### Requirement
Repeat what the lines below say, word for word, and skip every image.

########

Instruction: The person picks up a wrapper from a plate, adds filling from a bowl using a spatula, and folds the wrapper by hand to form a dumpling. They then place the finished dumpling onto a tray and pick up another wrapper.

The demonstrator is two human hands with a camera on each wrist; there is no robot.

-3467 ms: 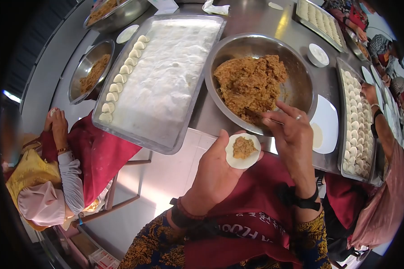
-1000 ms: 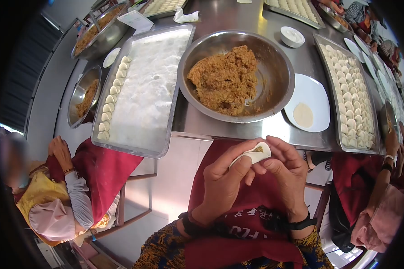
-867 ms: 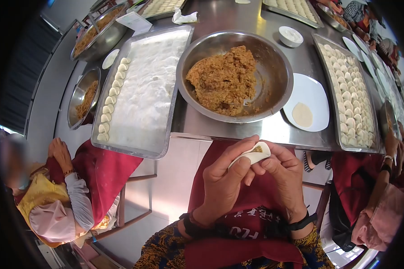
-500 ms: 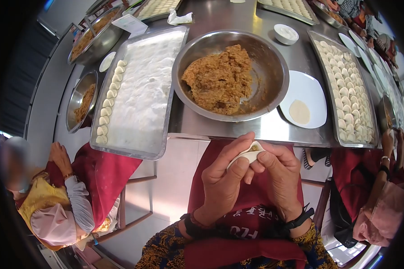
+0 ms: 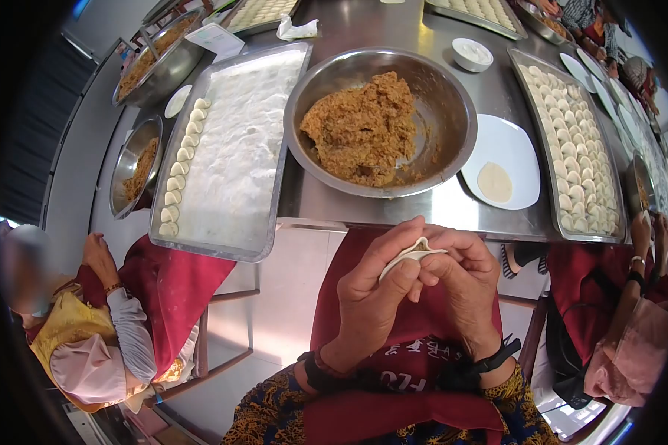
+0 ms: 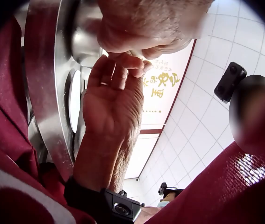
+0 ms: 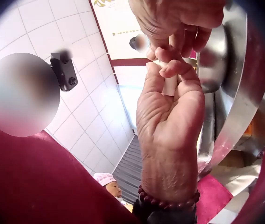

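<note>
A half-folded dumpling (image 5: 412,256), its pale wrapper bent up around a little brown filling, is held in front of the apron in the head view. My left hand (image 5: 372,283) grips its left side, with the thumb along the near face. From the other side my right hand (image 5: 464,276) pinches the edge between thumb and fingers. Both hands meet at the dumpling, below the table's front edge. In the right wrist view, the left hand (image 7: 172,112) shows palm side, and a strip of pale wrapper appears between the fingers.
A steel bowl (image 5: 447,100) of brown filling (image 5: 364,130) stands ahead. Right of it, a white plate (image 5: 516,159) bears one round wrapper (image 5: 494,182). A floured tray (image 5: 234,156) with one row of dumplings stands left, a fuller tray (image 5: 592,238) right. People sit at both sides.
Earlier the wrapper lay flat on the left palm while the right hand worked in the bowl. Over the last second its edges have come closer together, with less filling showing.
</note>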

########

### Problem solution
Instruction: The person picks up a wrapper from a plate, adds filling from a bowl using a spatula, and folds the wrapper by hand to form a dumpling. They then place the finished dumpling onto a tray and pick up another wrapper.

The demonstrator is two human hands with a camera on each wrist; there is no robot.

-3467 ms: 
-1000 ms: 
-867 ms: 
-500 ms: 
+0 ms: 
+0 ms: 
+0 ms: 

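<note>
A half-folded dumpling (image 5: 412,256), its pale wrapper bent up around a little brown filling, is held in front of the apron in the head view. My left hand (image 5: 372,283) grips its left side, with the thumb along the near face. From the other side my right hand (image 5: 464,276) pinches the edge between thumb and fingers. Both hands meet at the dumpling, below the table's front edge. In the right wrist view, the left hand (image 7: 172,112) shows palm side, and a strip of pale wrapper appears between the fingers.
A steel bowl (image 5: 447,100) of brown filling (image 5: 364,130) stands ahead. Right of it, a white plate (image 5: 516,159) bears one round wrapper (image 5: 494,182). A floured tray (image 5: 234,156) with one row of dumplings stands left, a fuller tray (image 5: 592,238) right. People sit at both sides.
Earlier the wrapper lay flat on the left palm while the right hand worked in the bowl. Over the last second its edges have come closer together, with less filling showing.
</note>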

Nothing remains to be added to this answer.